L’auteur dramatique arabe n’a pas manqué de puiser dans cet héritage comme à une source qui jamais ne tarit. Car, outre les valeurs religieuses, civilisationnelles, historiques, sociales dont elles sont porteuses, les œuvres patrimoniales bénéficient auprès des hommes d’une vénération, voire d’une sacralité telles qu’elles occupent une place privilégiée dans la vie des nations et constituent autant d’emblèmes de leur identité. Pour un artiste, prendre appui sur le patrimoine c’est témoigner d’une prise de conscience de l’importance de ce legs, des valeurs esthétiques, de la puissance de suggestion, de l’énergie intellectuelle qu’il peut lui apporter. C’est le patrimoine en effet qui confère à l’expérience du créateur authenticité et puissance d’innovation, et c’est lui qui le libère des chaînes de l’immédiateté qui, bien souvent, tuent la créativité. Par un tel retour à l’héritage populaire, l’artiste « ne satisfait pas à un sentiment de nostalgie pour les richesses du passé, mais tente de donner forme à ses tourments en les projetant sur les créations ancestrales. Ainsi l’histoire se prolonge dans le présent par le moyen de l’art. L’artiste dépasse la perception figée du patrimoine en lui empruntant son matériau et en lui ajoutant de nouvelles dimensions, à travers sa vision d’homme moderne. Le dramaturge qui fait preuve, à travers ses créations, d’une appréhension critique du patrimoine est celui-là qui met à jour avec force les significations latentes que recèle cet héritage. Aussi la force de suggestion de ce type de théâtre doit-elle refléter la force d’inspiration et d’expression qui sont au cœur de l’héritage populaire. »

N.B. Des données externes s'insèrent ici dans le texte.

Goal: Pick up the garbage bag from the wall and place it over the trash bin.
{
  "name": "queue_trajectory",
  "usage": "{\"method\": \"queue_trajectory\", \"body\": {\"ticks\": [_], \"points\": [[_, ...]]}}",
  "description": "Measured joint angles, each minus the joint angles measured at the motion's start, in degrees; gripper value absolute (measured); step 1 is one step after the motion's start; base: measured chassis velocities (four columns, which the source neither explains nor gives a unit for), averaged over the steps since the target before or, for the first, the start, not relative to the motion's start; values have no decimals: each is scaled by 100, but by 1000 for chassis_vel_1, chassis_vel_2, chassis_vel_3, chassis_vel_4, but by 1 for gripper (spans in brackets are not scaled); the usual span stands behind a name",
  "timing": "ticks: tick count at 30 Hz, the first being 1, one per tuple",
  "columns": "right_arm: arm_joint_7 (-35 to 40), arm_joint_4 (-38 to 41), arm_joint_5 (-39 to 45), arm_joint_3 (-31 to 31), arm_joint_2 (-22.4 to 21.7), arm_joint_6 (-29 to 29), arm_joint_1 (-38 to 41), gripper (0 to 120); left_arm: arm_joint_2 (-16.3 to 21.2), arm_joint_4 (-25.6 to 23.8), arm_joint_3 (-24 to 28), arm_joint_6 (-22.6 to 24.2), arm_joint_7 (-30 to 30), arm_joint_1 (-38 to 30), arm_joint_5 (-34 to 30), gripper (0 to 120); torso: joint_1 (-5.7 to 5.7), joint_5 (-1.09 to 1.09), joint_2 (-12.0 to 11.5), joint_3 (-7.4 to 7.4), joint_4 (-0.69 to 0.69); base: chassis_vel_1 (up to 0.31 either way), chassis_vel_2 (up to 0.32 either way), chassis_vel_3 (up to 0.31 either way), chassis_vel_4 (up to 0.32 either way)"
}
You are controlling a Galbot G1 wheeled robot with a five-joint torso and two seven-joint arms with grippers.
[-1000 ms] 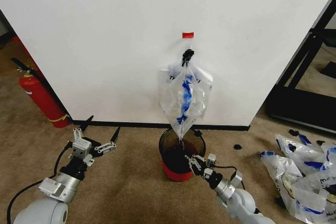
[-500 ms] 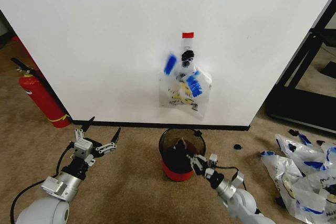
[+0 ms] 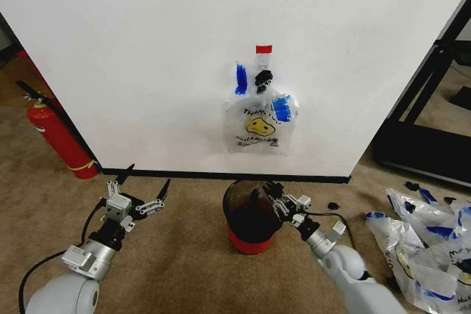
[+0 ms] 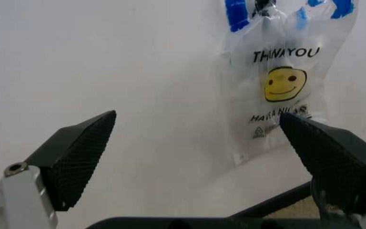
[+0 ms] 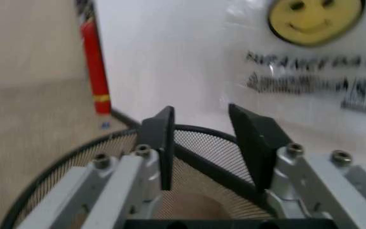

Sur cette base, le patrimoine culturel est un moyen et non pas une fin en soi. Loin d’être le sujet de son œuvre, il est un outil entre les mains de l’artiste qui l’utilise à volonté dans son travail créateur. C’est une fonction, non une essence. Sa principale caractéristique est la ductilité et le changement, ce dont il découle qu’il n’existe pas de patrimoine, indépendamment de toute fonctionnalité, la seule condition étant qu’une telle fonctionnalité soit au service de la modernité et de l’innovation. Car, faire revivre le patrimoine à travers une vision nouvelle c’est « répondre à une exigence de réalisme autant que donner une juste perception de la réalité… Patrimoine et innovation traduisent une position des plus naturelles car présent et avenir coexistent à l’intérieur du sentiment. Le sentiment n’est-il pas une description de cette richesse intérieure où héritage et expérience actuelle n’ont cessé de s’accumuler, en leur interaction jamais interrompue ? N’est-il pas projection du passé et vision du présent ? Soumettre le patrimoine à l’examen c’est, dans le même mouvement, soumettre à l’examen notre mentalité moderne et en faire ressortir les lacunes et les entraves. Et soumettre à l’examen notre mentalité moderne c’est, dans le même temps, y soumettre le patrimoine, dans la mesure où celui-ci est l’une des composantes essentielles de cette modernité. C’est bien cela qui nous facilitera la lecture du présent dans le passé et celle du passé dans le présent. »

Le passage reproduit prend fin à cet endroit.